▶ _TASK TO CARRY OUT_
Each record below is to be copied exactly; the pictures are to be omitted.

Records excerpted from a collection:
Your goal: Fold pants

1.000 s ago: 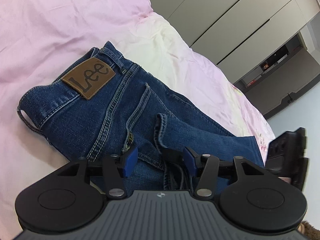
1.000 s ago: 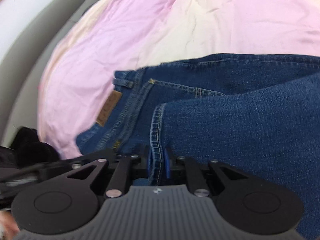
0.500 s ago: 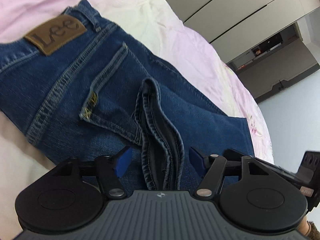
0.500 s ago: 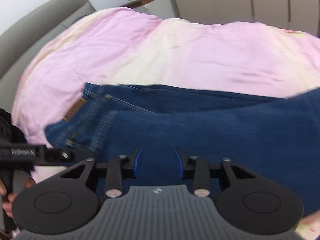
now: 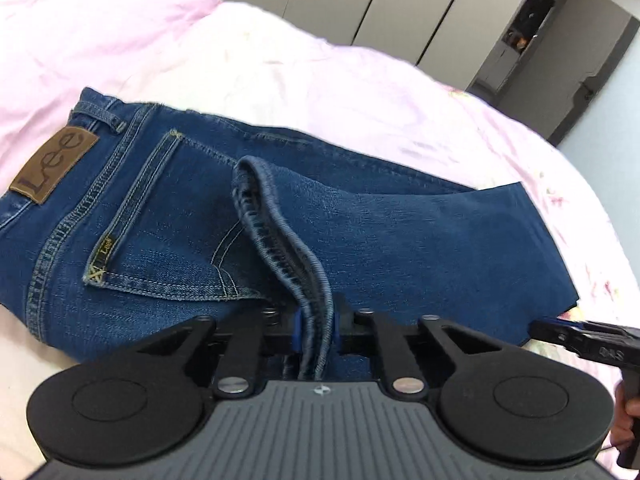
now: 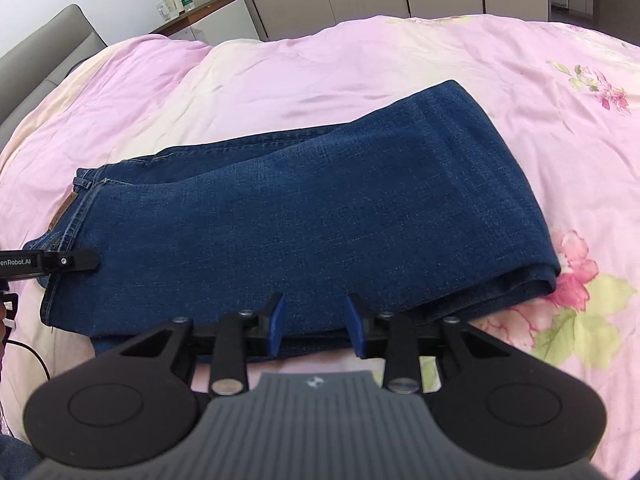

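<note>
Blue jeans (image 6: 320, 208) lie folded in half on the pink bed cover (image 6: 360, 60), waistband with a brown leather label (image 5: 54, 170) to the left. The leg hems (image 5: 280, 220) stand up in a ridge across the back pocket. My left gripper (image 5: 316, 330) is closing, its blue pads pressing those hems from both sides. My right gripper (image 6: 315, 326) hovers at the near edge of the jeans; its jaws are narrowing slightly, a gap still between the pads, with denim behind them but nothing pinched. Each gripper shows at the edge of the other's view.
Grey wardrobe doors (image 5: 360, 0) run behind the bed. A grey headboard (image 6: 40, 60) and a nightstand with jars (image 6: 172, 0) stand at the far left. A thin black cable (image 6: 32, 352) trails at the bed's near left edge.
The left gripper's wide jaws have closed onto the hems. The right gripper let go of the leg and drew back to the near edge of the jeans, more of the bed coming into view.
</note>
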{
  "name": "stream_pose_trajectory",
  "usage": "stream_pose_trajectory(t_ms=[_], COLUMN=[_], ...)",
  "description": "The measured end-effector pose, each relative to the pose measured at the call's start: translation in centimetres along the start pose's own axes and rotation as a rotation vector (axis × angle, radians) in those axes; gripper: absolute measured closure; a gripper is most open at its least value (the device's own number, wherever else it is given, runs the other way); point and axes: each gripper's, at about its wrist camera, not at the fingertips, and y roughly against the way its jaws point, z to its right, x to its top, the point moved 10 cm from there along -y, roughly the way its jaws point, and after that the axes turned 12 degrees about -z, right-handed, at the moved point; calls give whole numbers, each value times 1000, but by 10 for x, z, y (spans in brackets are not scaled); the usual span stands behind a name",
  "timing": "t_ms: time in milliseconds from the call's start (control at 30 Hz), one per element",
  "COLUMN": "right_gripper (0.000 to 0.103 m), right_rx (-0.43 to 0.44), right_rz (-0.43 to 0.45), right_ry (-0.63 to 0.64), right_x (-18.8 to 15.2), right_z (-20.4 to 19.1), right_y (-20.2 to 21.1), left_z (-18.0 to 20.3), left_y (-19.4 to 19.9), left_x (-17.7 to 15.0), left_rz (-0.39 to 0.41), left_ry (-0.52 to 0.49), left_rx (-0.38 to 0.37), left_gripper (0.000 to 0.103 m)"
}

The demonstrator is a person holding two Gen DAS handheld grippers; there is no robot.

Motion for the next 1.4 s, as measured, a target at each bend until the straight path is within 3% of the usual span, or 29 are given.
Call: stream_pose_trajectory(t_ms=[67,133,167,267,500,633,767,867,1033,1167,1333,1400], right_gripper=[73,73,73,73,72,72,72,72,72,72,72,72], right_rx=[3,7,7,-6,-61,-52,9,47,60,28,-13,-36], right_rz=[7,20,26,36,60,69,66,63,37,18,43,68], right_ry=[14,27,35,39,39,37,40,56,82,114,102,97], right_x=[-1,-1,-2,-4,-3,3,11,18,24,22,28,35], right_z=[-3,-5,-4,1,28,27,14,-4,-27,-32,-16,-8], right_y=[1,5,8,18,43,51,55,50,29,19,26,31], left_z=[-9,-17,-19,-19,33,37,13,-30,-97,-127,-128,-133], left_y=[-8,-15,-16,2,100,148,163,147,81,58,76,69], left_x=[3,5,5,9,44,72,98,110,98,89,91,91], left_rz=[-19,-31,-36,17,197,234,226,167,54,19,36,17], left_ry=[52,101,118,113,-140,-230,-266,-229,-179,-128,-186,-194], left_rx=[-28,-65,-78,-91,-78,-45,61,129,239,237,192,209], left_gripper=[72,72,85,98,98,98,98,98,98,98,98,98])
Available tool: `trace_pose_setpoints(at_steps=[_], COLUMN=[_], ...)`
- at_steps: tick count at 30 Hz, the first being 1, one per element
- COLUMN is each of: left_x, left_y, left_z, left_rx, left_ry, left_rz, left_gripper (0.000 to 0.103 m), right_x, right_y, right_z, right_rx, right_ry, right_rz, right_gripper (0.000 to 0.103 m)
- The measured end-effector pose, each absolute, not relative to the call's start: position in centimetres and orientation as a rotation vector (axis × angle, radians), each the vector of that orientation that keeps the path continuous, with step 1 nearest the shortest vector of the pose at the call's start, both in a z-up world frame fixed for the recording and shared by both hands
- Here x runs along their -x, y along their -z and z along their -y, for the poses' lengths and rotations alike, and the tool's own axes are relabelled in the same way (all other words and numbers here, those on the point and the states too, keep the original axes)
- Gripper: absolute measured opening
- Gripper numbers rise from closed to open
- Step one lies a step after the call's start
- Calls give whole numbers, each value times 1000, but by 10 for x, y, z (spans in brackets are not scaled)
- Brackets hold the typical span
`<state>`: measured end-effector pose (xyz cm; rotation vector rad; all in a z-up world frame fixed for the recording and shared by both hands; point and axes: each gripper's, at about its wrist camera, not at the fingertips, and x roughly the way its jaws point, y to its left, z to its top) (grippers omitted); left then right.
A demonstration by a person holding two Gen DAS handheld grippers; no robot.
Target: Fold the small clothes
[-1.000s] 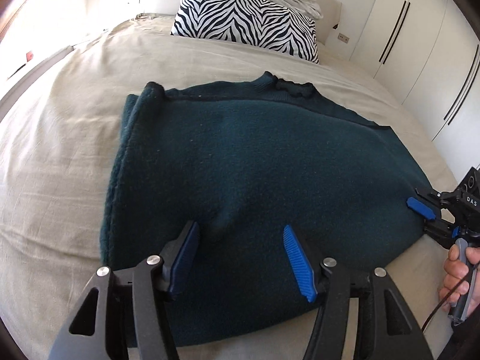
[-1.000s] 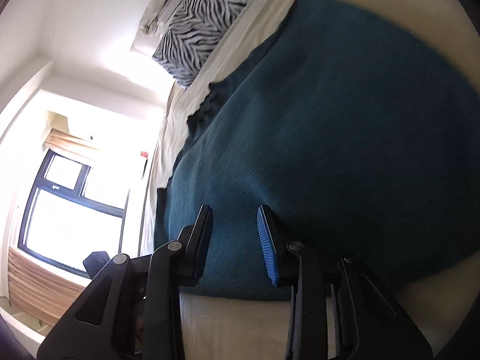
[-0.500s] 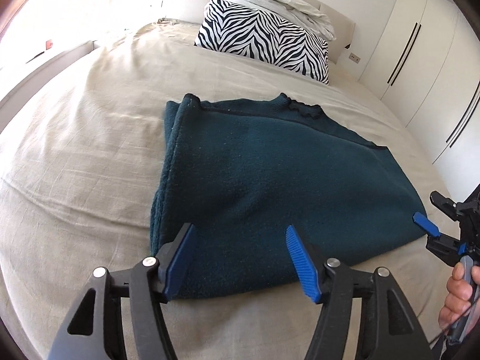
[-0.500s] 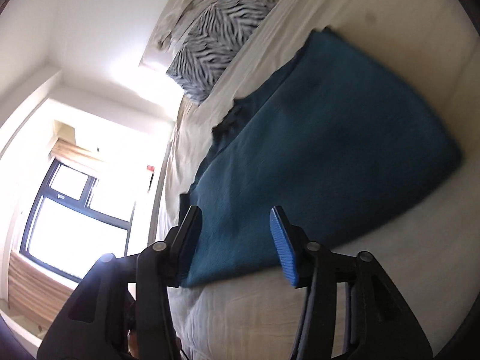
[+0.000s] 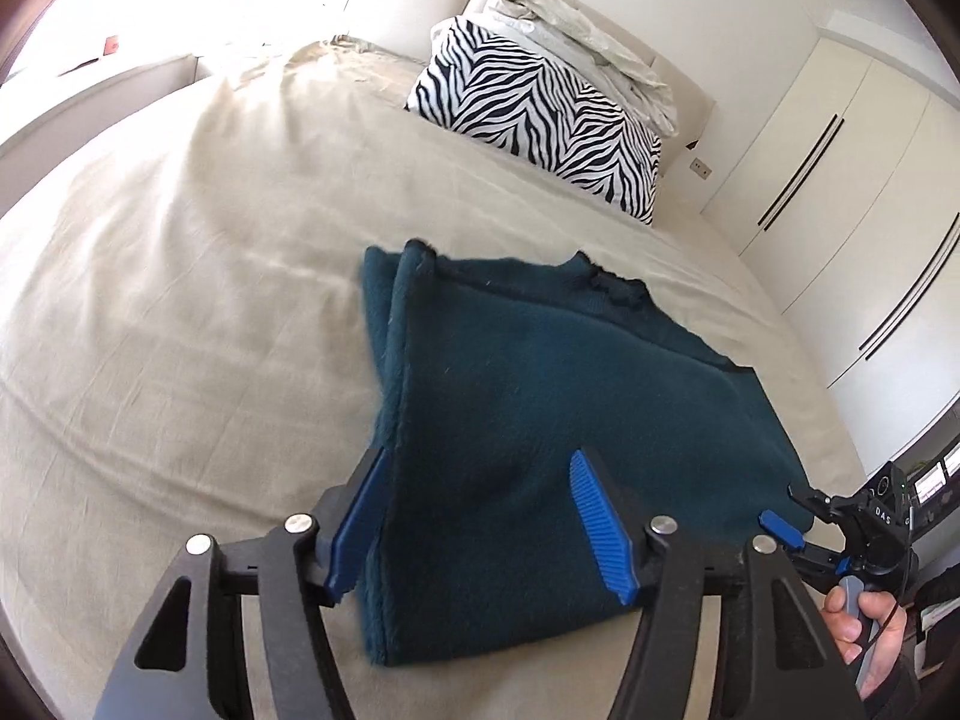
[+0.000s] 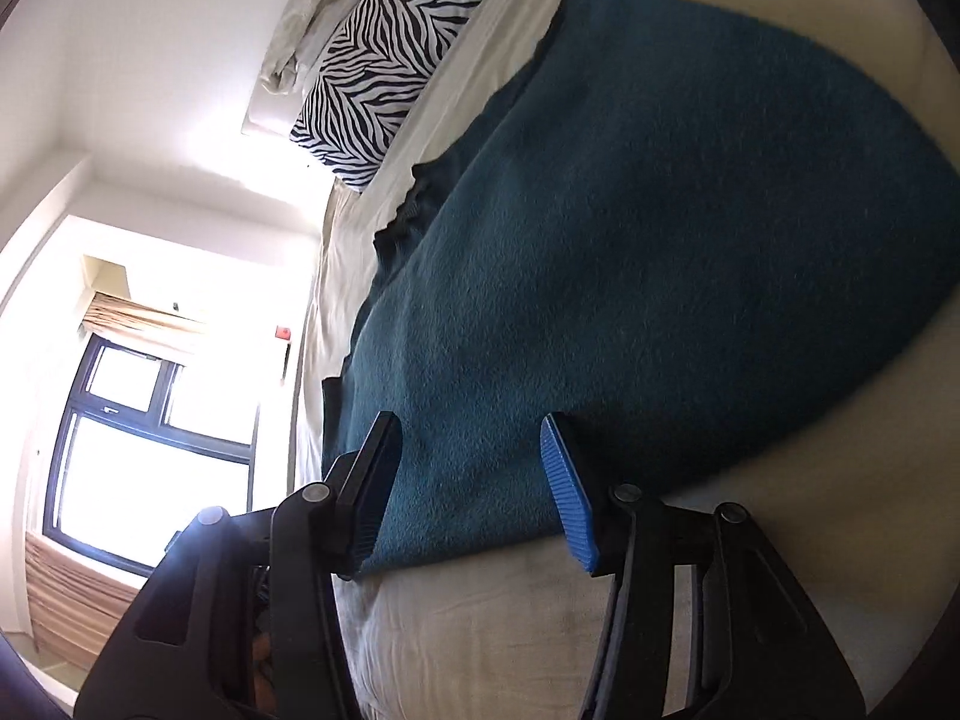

▶ _SOLUTION TO THE PROBLEM_
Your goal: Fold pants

1.000 s ago: 
1.000 s ago: 
0.500 s ago: 
0.500 s ago: 
now: 
now: 

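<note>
Blue jeans (image 6: 320, 208) lie folded in half on the pink bed cover (image 6: 360, 60), waistband with a brown leather label (image 5: 54, 170) to the left. The leg hems (image 5: 280, 220) stand up in a ridge across the back pocket. My left gripper (image 5: 316, 330) is closing, its blue pads pressing those hems from both sides. My right gripper (image 6: 315, 326) hovers at the near edge of the jeans; its jaws are narrowing slightly, a gap still between the pads, with denim behind them but nothing pinched. Each gripper shows at the edge of the other's view.
Grey wardrobe doors (image 5: 360, 0) run behind the bed. A grey headboard (image 6: 40, 60) and a nightstand with jars (image 6: 172, 0) stand at the far left. A thin black cable (image 6: 32, 352) trails at the bed's near left edge.
The left gripper's wide jaws have closed onto the hems. The right gripper let go of the leg and drew back to the near edge of the jeans, more of the bed coming into view.
</note>
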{
  "name": "stream_pose_trajectory",
  "usage": "stream_pose_trajectory(t_ms=[_], COLUMN=[_], ...)",
  "description": "The measured end-effector pose, each relative to the pose measured at the call's start: translation in centimetres along the start pose's own axes and rotation as a rotation vector (axis × angle, radians) in those axes; gripper: absolute measured closure; a gripper is most open at its least value (the device's own number, wherever else it is given, runs the other way); point and axes: each gripper's, at about its wrist camera, not at the fingertips, and y roughly against the way its jaws point, z to its right, x to its top, the point moved 10 cm from there along -y, roughly the way its jaws point, and after that the axes turned 12 degrees about -z, right-handed, at the moved point; calls give whole numbers, each value times 1000, but by 10 for x, z, y (spans in brackets are not scaled); the usual span stands behind a name",
  "timing": "t_ms: time in milliseconds from the call's start (control at 30 Hz), one per element",
  "COLUMN": "right_gripper (0.000 to 0.103 m), right_rx (-0.43 to 0.44), right_rz (-0.43 to 0.45), right_ry (-0.63 to 0.64), right_x (-18.8 to 15.2), right_z (-20.4 to 19.1), right_y (-20.2 to 21.1), left_z (-18.0 to 20.3), left_y (-19.4 to 19.9), left_x (-17.7 to 15.0), left_rz (-0.39 to 0.41), left_ry (-0.52 to 0.49), left_rx (-0.38 to 0.37), left_gripper (0.000 to 0.103 m)"
}

The demonstrator is a person holding two Gen DAS handheld grippers; there is no robot.

Motion for the next 1.4 s, as measured, a target at each bend until the straight path is within 3% of the usual span, or 29 are given.
Call: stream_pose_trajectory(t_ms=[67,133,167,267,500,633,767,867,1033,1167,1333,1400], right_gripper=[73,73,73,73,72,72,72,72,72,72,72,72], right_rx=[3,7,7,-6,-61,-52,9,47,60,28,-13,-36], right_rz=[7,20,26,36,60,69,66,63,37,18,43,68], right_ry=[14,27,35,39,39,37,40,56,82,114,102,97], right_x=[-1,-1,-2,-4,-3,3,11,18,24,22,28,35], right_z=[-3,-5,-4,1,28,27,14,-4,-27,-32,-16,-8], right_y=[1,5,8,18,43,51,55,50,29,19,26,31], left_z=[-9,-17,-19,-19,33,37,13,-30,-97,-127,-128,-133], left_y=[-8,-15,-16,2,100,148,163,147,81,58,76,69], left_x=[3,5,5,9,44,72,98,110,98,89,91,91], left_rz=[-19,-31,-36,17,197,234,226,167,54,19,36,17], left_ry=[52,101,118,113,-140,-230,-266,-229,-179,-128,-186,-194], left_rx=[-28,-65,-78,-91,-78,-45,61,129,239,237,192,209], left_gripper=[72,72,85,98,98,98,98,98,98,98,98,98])
Available tool: `trace_pose_setpoints(at_steps=[_], COLUMN=[_], ...)`
- at_steps: tick count at 30 Hz, the first being 1, one per element
- COLUMN is each of: left_x, left_y, left_z, left_rx, left_ry, left_rz, left_gripper (0.000 to 0.103 m), right_x, right_y, right_z, right_rx, right_ry, right_rz, right_gripper (0.000 to 0.103 m)
- The measured end-effector pose, each absolute, not relative to the call's start: position in centimetres and orientation as a rotation vector (axis × angle, radians), each the vector of that orientation that keeps the path continuous, with step 1 nearest the shortest vector of the pose at the call's start, both in a z-up world frame fixed for the recording and shared by both hands
- Here x runs along their -x, y along their -z and z along their -y, for the poses' lengths and rotations alike, and the tool's own axes are relabelled in the same way (all other words and numbers here, those on the point and the states too, keep the original axes)
- Gripper: absolute measured opening
- Gripper numbers rise from closed to open
- Step one lies a step after the call's start
- Calls give whole numbers, each value times 1000, but by 10 for x, y, z (spans in brackets are not scaled)
- Brackets hold the typical span
`<state>`: measured end-effector pose (xyz cm; rotation vector rad; all in a z-up world frame fixed for the recording and shared by both hands; point and axes: each gripper's, at about its wrist camera, not at the fingertips, and x roughly the way its jaws point, y to its left, z to its top) (grippers omitted); left then right.
A demonstration by a person holding two Gen DAS handheld grippers; no robot.
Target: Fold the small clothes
[-1.000s] 
[-1.000s] 
[-0.500s] 
[-0.500s] 
[+0.000s] 
[+0.000s] 

The exercise was worked through completely.